About ten minutes before the contest was to start, someone in the audience started clapping. Then someone else joined in. The next thing you know, a whole section of spectators was clapping...slowly, rhythmically. The tempo increased as more sections joined in. Then the stomping started and the tempo quickened again. Before long, all 49,000 people in the arena were clapping, stomping and screaming as loud and fast as they could. Camera and sound technicians were scrambling for their equipment. But it was all unprompted by TV. All the skaters stopped skating and looked up in amazement at the crowd. There was no NBA finals going on. Nobody had just won the Stanley Cup. There wasn't even an organ player sounding the charge. The excitement was from 49,000 people just wanting to see skateboarding! It was one of the more intense moments in my career. I started to get nervous.

A few minutes later, the lights in the arena were dimmed and there was another thunderous round of cheering from the grandstands. After the "teams" were announced, the lights came back up and I held my fist out to my partner. Tony Hawk and I had won the doubles competition for the past four years straight. He put his knuckles to mine and said, "Get busy time." He was referring to the song that we skated to in a Gap Khakis commercial a few years ago. The song had stuck in our heads for about a year afterward and had become a catch phrase for moments of anticipation like this. We dropped in for one last practice run but I fell somewhere in the middle of it.

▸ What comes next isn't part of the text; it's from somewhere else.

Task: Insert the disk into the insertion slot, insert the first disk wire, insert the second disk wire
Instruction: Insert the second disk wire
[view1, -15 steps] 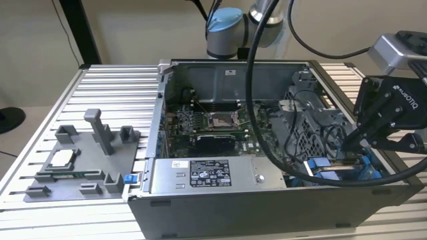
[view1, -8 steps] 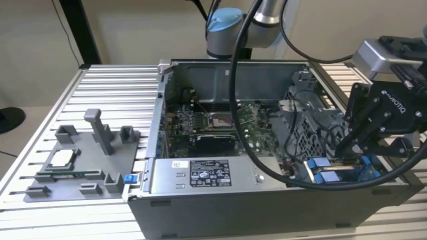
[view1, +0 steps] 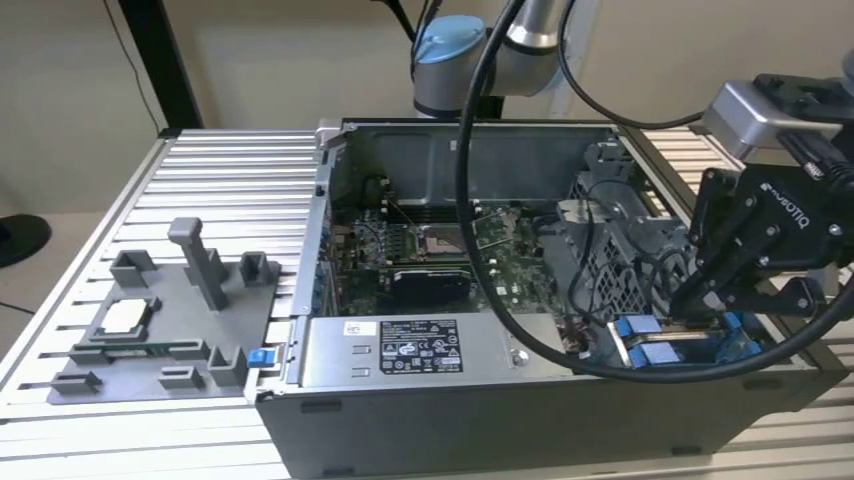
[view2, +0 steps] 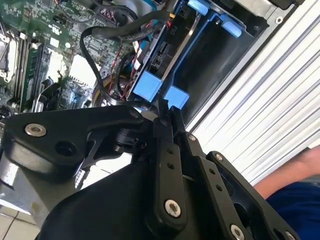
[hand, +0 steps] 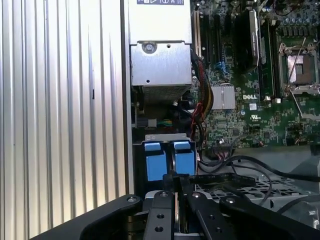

As I made my way through the crowd of ESPN cameramen and Philadelphia news reporters on my way back to the stairs, something caught my eye. It was a little square piece of paper fluttering quietly down from somewhere high in the grandstands. I put my left hand up, not expecting to catch it because of its line of flight. To my surprise, I did catch it. I looked into my hand and couldn't believe what I saw. There looking back at me was a familiar face: Won Ton Animal Chin and the immortal question "HAVE YOU SEEN HIM?" I didn't even know that my sponsor Powell had started making these stickers again! It was like something that might happen in a cheesy after school movie. I brought it up to the deck with me and stuck it on the ramp where it belonged. It was a reminder to me and everyone else that no matter how big our sport gets, no matter how many people are watching, no matter how much fame or fortune it may bring us, we are all doing it because it's fun. We should all still be searching for Animal Chin.

Everyone in the contest seemed to be having a good time. Matt Dove and Bucky Lasek wore their helmets backwards the whole time and, being from Baltimore, called themselves the "Baltimorons". Mike Frazier and Neal Hendrix were smashing themselves trying to pass boards and getting up laughing hysterically. My doubles partner was a member of the original Bones Brigade-- the original Chin search party. He knows what it means to have fun on your skateboard. I myself have been searching since I was about twelve years old and I wasn't about to let Tony down. We dropped in and did everything we planned to do. The crowd was amazing. We won the doubles contest for the fifth year in a row, but more importantly we had a great time doing it. I thought it was very fitting that Chin showed up when he did. In the words of the legendary Johnny Rad, "As long as you're still searching for Chin, you've already found him."